Saudi Arabia’s National Center for Privatization (NCP) has signed a cooperation agreement with the Industrial and Commercial Bank of China (ICBC). The agreement will help attract potential investors from ICBC’s client base who are interested in exploring the privatisation and PPP opportunities in Saudi Arabia. It will also help ICBC strengthen the bank’s engagement in providing financial advisory services for PPPs.

NCP and ICBC will also cooperate on the organisation of local and international events and promote knowledge sharing and teaming in various areas, including project financing.


ACWA Power-backed NEOM Green Hydrogen Company (NGHC) has reached financial close on the world’s largest green ammonia project with the backing of over 23 lenders. NGHC, which is jointly owned by ACWA Power, New York-listed Air Products and NEOM, raised USD 6.1 Bn (EUR 5.6 Bn) of non-recourse financing from a consortium of local and international banks for the USD 8.4 Bn project.

Total financing consists of USD 5.85 Bn of senior debt and USD 475 Mn of mezzanine debt facilities. Saudi Arabia’s National Development Fund provided USD 1.5 Bn on behalf of the National Infrastructure Fund, while Saudi Industrial Development Fund provided USD 1.25 Bn.

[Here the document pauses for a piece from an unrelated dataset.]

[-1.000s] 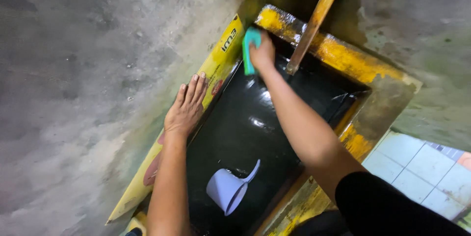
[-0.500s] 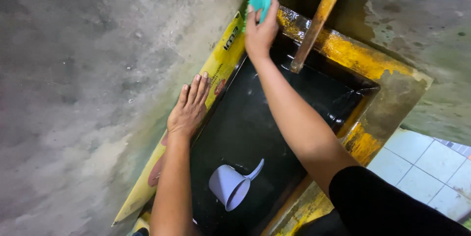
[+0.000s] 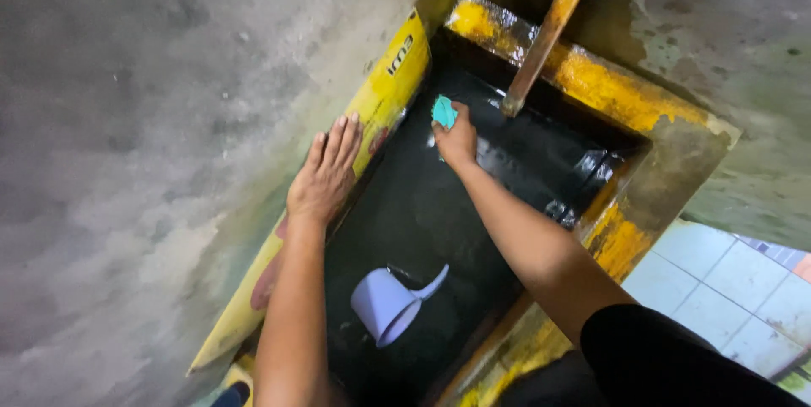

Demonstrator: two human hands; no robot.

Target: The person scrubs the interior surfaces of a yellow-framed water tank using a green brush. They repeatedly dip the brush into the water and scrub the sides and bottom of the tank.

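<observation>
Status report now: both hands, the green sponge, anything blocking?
Right hand grips green sponge, low inside the dark water tank. Left hand flat on yellow rim. Pipe close beside sponge; lilac dipper floats nearer.

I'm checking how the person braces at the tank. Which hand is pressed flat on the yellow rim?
The left hand, fingers spread flat on the tank's yellow rim. The right hand instead reaches over the dark water, gripping a teal sponge.

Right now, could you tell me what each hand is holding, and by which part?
The right hand grips a small teal scrubbing pad by its lower end. The left hand holds nothing, resting flat on the yellow tank rim.
</observation>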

The plant, which is currently being built at Oxagon, in Saudi Arabia’s NEOM region, will integrate up to 4 GW of solar and wind energy to produce up to 600 tonnes per day of carbon-free hydrogen by the end of 2026, in the form of green ammonia. NGHC has secured an exclusive 30-year off-take agreement with Air Products, with the latter having also in place EPC agreements worth USD 6.7 Bn for the mega-project.

June 2023


Saudi Arabia has awarded a public-private partnership (PPP) in the healthcare sector promoting a diagnostic imaging project that will benefit more 1.5 Mn patients across 7n hospitals, to Altakassusi Alliance Medical.

The IFC supported project, awarded by the Ministry of Health following an open tender, will help deliver better radiology and imaging services. It will also offer the country’s first truly collaborative network to support staff across each of the hospitals, which will greatly enhance the quality of care provided in more remote parts of the kingdom.

Altakassusi Alliance Medical will work with more than 450 staff and will be responsible for managing patient services in the hospitals’ respective radiology and nuclear medicine departments. Through Altakassusi Alliance Medical’s 10-year capital investment plan, the PPP will improve the quality and efficiency of medical imaging services by introducing new information and technology capabilities, while helping to maintain or replace vital equipment when required. In addition, healthcare workers will be given training and development opportunities to hone their skills in line with global best practices.